A future respectful of the collectivist principles applied to public service would see them return to these fundamentals, guarantee universal service and lower its fares to provoke a modal shift from the car. A moratorium could preserve them, safeguard and enhance the heritage that trains, streetcars and buses represent. Governance has been taken over from the experts or top managers, with a spirit of co-management now ruling these large public enterprises: users and workers are consulted and represented on the boards of directors, the orientations are put up for public debate, and planning is mature and responds to observed and expressed needs. 

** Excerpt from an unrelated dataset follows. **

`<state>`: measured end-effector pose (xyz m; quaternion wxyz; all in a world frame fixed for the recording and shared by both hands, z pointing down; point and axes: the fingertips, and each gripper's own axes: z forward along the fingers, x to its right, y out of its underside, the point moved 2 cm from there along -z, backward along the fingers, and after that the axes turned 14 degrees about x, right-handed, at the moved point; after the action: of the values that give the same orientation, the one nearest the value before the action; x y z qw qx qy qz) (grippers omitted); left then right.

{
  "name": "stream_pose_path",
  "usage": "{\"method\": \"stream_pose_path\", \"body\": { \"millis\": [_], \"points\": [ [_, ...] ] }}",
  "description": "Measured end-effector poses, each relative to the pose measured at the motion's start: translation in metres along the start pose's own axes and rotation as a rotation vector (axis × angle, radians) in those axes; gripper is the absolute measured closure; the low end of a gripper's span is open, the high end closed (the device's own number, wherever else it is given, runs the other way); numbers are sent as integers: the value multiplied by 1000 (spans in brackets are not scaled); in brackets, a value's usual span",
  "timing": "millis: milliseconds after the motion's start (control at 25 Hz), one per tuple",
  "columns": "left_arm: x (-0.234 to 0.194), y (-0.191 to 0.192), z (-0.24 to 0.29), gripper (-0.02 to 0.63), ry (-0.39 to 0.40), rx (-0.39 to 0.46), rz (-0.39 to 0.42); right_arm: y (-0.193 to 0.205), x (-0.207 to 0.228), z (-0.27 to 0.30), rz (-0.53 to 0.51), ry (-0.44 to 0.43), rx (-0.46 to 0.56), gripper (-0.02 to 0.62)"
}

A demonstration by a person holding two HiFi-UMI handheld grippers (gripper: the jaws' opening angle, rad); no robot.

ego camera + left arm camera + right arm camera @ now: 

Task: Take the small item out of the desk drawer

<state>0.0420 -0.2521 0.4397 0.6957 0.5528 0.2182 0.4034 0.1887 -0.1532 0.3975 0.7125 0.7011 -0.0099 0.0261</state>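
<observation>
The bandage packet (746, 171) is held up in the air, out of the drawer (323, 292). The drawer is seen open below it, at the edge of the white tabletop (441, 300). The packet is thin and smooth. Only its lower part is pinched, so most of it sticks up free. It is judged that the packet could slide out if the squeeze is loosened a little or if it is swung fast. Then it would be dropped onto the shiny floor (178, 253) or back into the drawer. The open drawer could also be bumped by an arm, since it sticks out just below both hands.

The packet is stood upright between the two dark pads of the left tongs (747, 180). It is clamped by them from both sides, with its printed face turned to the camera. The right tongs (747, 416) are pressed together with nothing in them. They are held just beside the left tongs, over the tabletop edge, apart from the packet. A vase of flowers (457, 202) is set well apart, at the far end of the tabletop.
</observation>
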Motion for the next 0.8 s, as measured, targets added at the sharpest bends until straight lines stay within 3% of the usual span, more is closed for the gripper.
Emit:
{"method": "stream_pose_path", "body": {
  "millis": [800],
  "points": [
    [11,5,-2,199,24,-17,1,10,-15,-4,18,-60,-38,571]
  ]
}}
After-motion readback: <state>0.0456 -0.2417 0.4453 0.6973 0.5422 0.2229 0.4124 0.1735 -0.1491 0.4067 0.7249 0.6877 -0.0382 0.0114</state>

Finally, investments are considered in relation to citizens and not to capital. The cooperative investment of public utility is developed in favor of needs crying out of inequalities: housing, education… the access to an empowering and sustainable mobility becomes again a public good to answer our real needs. 

Liévin Chemin

Notes et références
  1. De 2,5 à 1,5 par minute, time is money. Ce qui est visé est surtout une augmentation de la capacité de ces lignes face à une utilisation croissante du mode souterrain.
  2. la STIB améliore constamment son «taux de couverture», le rapport entre ce qu’elle coûte et ses recettes de ventes. Pour pouvoir emprunter, ce taux doit rester supérieur à 50%.
  3. Cette dernière décennie, c’est précisément le remboursement de la dette de la STIB qui constitue la raison de la hausse des prix pour l’usager. GOETHALS C. dans « Les enjeux du financement des transports en commun à Bruxelles », Les analyses du CRISP en ligne, 20 décembre 2012.